- Exercise details: Starting at the line that holds "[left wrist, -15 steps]" and stopping at the line that holds "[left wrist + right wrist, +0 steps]", restate the records below word for word, with both of those lines included.
(Task data)
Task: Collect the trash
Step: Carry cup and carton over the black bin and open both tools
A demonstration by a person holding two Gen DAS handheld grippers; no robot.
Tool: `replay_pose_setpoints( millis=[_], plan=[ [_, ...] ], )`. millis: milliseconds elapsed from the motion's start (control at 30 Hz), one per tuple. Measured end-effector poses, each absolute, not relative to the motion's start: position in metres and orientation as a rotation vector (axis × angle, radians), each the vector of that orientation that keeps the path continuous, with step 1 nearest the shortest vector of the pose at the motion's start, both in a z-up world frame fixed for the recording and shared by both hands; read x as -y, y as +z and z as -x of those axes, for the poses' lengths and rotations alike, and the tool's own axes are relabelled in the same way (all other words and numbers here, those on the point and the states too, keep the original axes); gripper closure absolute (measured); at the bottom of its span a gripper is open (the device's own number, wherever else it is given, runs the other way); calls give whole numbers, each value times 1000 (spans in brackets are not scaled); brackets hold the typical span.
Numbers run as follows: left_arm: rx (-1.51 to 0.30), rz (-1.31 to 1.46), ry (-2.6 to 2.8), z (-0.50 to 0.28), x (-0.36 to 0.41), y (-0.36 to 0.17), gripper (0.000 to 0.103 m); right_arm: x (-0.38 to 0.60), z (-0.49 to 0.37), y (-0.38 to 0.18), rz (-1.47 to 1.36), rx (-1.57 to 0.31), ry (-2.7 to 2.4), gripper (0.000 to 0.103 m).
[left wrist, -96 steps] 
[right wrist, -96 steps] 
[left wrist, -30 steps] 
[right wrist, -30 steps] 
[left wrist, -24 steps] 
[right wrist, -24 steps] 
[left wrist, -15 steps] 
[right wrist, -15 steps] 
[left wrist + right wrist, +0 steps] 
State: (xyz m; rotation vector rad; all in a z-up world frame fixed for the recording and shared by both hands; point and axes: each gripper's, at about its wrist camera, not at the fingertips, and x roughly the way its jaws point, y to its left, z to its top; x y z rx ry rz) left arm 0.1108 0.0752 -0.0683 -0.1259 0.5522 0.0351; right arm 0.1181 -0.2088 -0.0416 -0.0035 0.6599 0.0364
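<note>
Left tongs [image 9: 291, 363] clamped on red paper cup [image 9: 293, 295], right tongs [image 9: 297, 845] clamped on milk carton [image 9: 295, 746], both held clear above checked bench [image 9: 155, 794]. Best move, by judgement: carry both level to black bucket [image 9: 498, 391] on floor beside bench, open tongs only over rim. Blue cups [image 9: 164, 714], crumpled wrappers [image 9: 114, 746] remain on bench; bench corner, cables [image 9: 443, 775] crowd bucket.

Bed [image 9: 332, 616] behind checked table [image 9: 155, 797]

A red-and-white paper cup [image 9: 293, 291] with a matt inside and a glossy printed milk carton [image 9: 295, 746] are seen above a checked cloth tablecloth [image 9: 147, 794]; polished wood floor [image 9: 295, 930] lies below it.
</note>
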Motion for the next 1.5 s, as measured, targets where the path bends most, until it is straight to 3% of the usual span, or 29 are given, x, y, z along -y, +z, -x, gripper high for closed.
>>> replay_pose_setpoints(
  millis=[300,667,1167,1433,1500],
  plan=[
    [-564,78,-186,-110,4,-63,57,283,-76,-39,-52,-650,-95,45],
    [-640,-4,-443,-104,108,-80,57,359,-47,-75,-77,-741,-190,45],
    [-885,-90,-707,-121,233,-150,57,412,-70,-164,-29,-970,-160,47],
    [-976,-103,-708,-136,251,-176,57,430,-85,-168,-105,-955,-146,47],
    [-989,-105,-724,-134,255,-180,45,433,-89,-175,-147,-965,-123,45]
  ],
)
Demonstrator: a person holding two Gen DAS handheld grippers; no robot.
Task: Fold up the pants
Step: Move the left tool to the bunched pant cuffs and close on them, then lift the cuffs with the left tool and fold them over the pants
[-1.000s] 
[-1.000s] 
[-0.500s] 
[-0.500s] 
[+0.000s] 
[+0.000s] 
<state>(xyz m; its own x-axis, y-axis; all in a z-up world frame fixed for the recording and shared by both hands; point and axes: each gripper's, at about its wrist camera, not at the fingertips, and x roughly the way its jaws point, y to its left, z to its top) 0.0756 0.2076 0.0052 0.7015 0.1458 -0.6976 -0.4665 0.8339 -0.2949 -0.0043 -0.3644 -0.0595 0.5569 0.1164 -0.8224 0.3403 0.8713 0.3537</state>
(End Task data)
- Response area:
[left wrist, -15 steps] 
[right wrist, -15 steps] 
[left wrist + right wrist, +0 steps] 

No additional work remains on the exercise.